**Exercise aim:** The answer must consist of each line below that contains the word "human", copied in full.

**Records provided:**
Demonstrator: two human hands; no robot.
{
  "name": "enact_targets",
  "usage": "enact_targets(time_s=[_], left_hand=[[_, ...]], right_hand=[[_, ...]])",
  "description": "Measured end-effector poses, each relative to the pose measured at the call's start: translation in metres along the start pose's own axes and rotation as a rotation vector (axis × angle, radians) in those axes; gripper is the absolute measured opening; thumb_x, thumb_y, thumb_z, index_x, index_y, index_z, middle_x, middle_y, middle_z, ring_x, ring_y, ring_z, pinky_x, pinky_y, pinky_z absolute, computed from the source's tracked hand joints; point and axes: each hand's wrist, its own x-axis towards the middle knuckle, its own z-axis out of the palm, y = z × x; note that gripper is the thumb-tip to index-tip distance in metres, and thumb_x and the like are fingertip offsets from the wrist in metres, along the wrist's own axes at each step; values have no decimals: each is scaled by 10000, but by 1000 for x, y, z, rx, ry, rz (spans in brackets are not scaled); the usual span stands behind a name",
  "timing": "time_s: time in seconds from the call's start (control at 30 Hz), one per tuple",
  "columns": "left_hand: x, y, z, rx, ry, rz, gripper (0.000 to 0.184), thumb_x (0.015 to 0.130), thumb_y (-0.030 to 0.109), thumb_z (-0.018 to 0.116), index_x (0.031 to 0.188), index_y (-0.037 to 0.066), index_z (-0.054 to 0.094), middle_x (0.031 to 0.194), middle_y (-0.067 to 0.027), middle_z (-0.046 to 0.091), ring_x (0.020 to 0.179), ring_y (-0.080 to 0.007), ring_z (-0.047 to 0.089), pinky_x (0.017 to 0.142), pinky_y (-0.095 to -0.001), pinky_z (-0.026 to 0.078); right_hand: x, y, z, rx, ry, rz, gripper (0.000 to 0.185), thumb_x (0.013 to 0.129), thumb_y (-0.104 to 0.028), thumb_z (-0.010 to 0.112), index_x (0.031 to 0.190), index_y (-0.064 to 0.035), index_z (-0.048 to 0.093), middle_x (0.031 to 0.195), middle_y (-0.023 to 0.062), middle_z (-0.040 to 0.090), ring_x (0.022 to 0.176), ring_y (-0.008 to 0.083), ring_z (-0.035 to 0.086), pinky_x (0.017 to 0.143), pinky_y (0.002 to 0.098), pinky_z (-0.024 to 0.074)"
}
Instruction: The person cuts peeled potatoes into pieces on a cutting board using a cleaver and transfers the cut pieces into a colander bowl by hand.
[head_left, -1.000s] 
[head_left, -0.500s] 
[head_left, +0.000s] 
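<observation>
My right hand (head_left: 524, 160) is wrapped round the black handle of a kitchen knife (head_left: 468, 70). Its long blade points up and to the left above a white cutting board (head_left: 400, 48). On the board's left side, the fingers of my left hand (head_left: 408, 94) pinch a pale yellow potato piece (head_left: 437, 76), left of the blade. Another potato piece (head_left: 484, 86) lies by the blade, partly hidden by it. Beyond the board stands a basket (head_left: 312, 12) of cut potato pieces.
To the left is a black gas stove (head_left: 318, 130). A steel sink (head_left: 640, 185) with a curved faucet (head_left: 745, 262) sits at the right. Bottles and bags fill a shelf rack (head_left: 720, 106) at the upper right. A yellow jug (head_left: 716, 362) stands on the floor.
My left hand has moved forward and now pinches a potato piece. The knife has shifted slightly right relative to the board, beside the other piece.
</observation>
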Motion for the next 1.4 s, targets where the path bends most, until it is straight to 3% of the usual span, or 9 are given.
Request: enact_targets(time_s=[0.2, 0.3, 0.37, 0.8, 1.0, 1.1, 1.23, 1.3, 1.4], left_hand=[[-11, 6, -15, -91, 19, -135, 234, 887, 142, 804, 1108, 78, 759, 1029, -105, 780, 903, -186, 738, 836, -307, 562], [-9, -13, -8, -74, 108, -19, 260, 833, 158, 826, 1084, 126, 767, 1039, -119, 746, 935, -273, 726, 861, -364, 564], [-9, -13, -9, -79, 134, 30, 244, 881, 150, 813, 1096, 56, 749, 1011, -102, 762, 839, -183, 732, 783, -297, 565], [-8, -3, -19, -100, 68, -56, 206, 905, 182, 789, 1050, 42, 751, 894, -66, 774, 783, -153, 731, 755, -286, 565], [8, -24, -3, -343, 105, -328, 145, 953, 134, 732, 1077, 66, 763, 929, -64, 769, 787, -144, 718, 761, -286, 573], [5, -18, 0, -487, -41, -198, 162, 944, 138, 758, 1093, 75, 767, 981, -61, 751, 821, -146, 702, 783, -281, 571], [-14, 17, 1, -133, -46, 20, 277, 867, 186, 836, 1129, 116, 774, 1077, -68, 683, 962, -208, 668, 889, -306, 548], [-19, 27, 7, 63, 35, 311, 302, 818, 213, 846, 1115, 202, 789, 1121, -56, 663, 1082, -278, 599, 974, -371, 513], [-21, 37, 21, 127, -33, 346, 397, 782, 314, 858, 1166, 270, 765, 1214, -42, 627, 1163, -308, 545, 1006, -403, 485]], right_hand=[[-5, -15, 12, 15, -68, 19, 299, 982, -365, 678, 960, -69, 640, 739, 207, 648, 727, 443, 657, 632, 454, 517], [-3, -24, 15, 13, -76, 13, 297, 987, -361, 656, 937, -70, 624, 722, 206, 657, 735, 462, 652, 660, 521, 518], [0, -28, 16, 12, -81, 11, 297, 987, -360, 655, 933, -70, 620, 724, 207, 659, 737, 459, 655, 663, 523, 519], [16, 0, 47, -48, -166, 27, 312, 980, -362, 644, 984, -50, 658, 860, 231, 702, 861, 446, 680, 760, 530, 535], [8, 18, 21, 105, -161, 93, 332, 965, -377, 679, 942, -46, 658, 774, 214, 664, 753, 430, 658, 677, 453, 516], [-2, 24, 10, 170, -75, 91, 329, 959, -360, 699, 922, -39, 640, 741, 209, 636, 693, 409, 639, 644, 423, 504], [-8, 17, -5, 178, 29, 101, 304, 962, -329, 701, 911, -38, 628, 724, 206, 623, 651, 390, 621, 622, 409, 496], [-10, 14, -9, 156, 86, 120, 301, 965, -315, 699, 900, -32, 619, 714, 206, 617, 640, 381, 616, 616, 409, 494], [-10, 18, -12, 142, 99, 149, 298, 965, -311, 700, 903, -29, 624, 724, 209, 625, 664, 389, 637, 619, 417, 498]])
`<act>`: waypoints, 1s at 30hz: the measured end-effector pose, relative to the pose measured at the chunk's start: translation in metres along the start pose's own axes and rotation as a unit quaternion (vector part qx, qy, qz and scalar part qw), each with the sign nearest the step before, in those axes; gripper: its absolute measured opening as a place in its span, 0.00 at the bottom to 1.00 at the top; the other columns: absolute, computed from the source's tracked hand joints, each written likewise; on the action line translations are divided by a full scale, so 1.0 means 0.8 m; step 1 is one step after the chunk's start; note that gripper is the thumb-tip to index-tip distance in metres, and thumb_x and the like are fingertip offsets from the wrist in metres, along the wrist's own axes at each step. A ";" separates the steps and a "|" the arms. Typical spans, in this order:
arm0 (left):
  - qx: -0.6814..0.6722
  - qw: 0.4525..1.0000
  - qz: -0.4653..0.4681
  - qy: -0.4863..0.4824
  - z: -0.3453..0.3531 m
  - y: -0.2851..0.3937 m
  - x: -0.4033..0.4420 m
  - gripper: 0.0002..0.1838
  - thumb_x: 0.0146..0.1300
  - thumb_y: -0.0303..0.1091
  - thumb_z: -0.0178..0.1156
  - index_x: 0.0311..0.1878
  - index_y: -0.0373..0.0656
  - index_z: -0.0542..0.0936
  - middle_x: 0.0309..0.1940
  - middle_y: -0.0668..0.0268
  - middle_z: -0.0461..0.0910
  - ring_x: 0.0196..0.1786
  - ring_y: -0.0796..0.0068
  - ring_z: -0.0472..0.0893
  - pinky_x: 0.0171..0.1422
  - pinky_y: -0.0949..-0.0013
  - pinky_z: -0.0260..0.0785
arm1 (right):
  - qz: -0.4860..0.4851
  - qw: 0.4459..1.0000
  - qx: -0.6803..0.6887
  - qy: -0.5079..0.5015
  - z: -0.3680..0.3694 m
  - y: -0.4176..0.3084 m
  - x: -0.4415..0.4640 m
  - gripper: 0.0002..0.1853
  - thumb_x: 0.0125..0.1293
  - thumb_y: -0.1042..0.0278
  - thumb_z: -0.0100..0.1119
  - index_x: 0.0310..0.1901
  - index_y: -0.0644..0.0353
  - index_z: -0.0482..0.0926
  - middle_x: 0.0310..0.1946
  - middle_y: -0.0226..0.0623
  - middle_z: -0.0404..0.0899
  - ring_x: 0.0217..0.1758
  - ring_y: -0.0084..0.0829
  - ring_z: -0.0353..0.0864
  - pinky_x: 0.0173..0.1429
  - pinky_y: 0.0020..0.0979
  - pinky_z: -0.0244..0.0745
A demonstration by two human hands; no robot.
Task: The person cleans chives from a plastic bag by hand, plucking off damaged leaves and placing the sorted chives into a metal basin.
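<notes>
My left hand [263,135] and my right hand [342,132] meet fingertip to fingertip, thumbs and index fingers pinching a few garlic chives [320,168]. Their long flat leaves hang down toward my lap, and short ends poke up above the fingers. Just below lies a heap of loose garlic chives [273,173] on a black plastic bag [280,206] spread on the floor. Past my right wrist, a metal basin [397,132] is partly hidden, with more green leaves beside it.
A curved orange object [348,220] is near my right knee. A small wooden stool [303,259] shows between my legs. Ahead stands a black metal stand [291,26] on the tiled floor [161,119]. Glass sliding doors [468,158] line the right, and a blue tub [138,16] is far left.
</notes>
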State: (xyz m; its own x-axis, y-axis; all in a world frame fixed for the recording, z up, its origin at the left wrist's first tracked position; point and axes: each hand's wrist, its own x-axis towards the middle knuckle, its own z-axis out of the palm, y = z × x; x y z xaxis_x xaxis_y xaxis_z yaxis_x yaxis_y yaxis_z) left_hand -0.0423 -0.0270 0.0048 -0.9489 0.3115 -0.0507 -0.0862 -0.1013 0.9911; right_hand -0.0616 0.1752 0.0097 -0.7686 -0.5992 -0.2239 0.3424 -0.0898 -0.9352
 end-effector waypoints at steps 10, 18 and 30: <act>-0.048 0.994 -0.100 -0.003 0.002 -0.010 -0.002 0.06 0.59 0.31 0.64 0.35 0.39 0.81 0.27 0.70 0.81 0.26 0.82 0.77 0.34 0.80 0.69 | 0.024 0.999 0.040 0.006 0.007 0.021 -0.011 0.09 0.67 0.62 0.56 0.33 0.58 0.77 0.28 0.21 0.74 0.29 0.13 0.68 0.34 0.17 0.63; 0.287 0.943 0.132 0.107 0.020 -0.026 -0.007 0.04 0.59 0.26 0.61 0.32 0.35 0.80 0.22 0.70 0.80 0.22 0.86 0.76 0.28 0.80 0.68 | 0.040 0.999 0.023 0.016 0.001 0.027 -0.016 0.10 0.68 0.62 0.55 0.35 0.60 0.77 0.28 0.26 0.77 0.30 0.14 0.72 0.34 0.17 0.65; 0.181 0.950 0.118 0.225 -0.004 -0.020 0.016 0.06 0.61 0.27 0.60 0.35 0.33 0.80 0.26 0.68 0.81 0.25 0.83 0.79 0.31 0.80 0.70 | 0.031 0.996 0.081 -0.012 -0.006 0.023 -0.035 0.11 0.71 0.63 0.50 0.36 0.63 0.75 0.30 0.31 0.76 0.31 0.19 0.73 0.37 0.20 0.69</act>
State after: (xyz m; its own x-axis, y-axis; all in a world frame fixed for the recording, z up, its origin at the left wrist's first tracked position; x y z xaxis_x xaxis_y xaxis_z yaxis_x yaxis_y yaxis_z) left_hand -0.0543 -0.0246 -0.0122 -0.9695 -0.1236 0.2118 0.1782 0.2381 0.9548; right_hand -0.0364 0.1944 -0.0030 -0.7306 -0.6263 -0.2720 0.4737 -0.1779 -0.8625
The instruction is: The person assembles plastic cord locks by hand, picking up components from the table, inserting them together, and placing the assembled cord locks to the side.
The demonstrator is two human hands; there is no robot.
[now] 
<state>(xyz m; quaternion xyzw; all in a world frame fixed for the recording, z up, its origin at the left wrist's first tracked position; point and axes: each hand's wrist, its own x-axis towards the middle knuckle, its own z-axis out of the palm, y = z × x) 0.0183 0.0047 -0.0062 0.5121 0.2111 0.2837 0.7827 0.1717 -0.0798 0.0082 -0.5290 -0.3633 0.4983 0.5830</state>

**Task solution:**
Demonstrator: two human hands; no robot.
A demonstration by two human hands; no robot.
The demonstrator is two human hands; there is no robot.

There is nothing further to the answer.